== Your objective ==
Go through the data and count the lines holding the string "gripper". Write only the number.

++++ Dataset ++++

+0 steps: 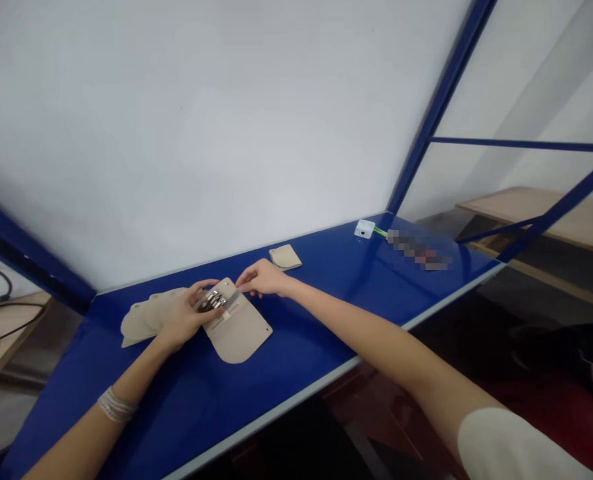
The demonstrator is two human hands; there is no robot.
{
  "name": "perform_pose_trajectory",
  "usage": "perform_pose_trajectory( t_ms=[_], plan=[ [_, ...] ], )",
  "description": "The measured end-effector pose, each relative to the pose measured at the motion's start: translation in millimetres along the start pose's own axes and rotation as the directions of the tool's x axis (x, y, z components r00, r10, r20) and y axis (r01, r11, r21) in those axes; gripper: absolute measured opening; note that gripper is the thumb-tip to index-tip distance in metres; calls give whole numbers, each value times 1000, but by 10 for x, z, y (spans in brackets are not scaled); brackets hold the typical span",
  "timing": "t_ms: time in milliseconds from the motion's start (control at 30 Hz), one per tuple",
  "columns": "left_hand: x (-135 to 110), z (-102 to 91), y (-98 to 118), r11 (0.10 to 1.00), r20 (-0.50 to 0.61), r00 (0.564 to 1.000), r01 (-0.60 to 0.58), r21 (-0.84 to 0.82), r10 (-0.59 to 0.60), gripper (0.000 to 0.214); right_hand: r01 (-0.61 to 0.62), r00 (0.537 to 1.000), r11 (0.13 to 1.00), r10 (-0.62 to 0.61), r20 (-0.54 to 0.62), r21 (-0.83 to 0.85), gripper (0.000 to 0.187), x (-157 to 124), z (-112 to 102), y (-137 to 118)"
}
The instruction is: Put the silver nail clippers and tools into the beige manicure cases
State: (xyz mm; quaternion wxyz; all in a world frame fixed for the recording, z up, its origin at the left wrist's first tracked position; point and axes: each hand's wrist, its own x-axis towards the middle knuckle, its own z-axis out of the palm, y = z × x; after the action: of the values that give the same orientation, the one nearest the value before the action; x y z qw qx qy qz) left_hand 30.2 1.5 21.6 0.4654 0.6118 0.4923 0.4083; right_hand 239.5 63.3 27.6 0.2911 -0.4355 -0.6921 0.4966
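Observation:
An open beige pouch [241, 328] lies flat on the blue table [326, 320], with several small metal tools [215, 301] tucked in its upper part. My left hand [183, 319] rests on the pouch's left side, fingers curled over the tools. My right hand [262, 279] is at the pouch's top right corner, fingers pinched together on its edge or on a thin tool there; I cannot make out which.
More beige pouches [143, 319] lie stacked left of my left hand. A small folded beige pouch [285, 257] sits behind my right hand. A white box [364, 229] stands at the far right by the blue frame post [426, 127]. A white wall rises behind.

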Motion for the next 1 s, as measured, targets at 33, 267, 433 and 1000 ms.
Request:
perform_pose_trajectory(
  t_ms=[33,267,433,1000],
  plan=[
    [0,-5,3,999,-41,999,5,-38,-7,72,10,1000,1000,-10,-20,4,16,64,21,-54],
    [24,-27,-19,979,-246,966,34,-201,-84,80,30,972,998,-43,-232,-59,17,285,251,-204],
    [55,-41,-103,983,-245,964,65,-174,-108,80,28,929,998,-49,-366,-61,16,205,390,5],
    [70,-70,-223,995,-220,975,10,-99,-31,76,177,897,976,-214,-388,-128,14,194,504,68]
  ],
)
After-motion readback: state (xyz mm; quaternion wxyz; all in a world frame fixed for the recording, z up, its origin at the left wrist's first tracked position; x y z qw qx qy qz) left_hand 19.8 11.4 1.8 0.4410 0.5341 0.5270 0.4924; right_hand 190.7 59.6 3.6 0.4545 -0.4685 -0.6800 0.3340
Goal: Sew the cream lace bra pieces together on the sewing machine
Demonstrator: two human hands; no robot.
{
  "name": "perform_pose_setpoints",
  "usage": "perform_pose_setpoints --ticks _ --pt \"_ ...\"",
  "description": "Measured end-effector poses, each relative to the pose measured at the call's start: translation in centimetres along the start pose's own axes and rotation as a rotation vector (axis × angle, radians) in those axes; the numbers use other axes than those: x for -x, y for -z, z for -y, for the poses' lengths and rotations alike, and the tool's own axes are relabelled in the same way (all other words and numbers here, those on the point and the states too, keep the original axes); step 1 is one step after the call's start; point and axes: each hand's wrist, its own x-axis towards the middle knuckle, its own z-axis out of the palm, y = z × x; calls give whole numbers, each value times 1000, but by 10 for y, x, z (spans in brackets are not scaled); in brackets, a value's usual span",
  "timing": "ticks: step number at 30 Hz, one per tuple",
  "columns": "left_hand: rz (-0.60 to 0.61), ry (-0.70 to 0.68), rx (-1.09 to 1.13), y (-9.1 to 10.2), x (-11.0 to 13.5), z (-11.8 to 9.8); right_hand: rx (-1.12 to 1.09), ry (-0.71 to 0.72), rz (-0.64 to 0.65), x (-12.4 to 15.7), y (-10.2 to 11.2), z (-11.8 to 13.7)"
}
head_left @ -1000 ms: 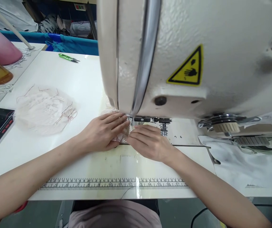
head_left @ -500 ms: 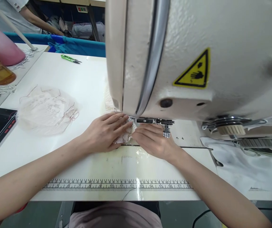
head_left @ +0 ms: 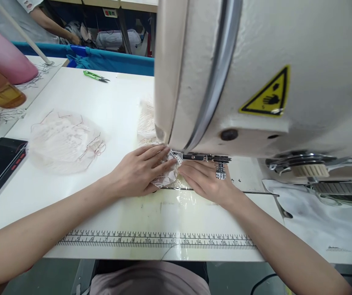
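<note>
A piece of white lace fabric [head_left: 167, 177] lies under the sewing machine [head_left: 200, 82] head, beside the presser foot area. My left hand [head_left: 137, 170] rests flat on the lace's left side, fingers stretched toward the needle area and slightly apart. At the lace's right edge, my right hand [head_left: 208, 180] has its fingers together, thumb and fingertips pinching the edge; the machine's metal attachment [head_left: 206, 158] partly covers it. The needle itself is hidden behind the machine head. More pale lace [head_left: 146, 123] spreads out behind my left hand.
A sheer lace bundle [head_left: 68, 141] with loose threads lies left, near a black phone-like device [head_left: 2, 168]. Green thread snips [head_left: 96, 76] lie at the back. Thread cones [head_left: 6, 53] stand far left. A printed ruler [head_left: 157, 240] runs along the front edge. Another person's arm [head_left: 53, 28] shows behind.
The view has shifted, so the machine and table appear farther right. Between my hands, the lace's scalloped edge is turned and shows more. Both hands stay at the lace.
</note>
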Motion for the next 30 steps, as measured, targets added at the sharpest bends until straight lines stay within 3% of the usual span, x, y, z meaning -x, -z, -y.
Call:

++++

== Written response ==
2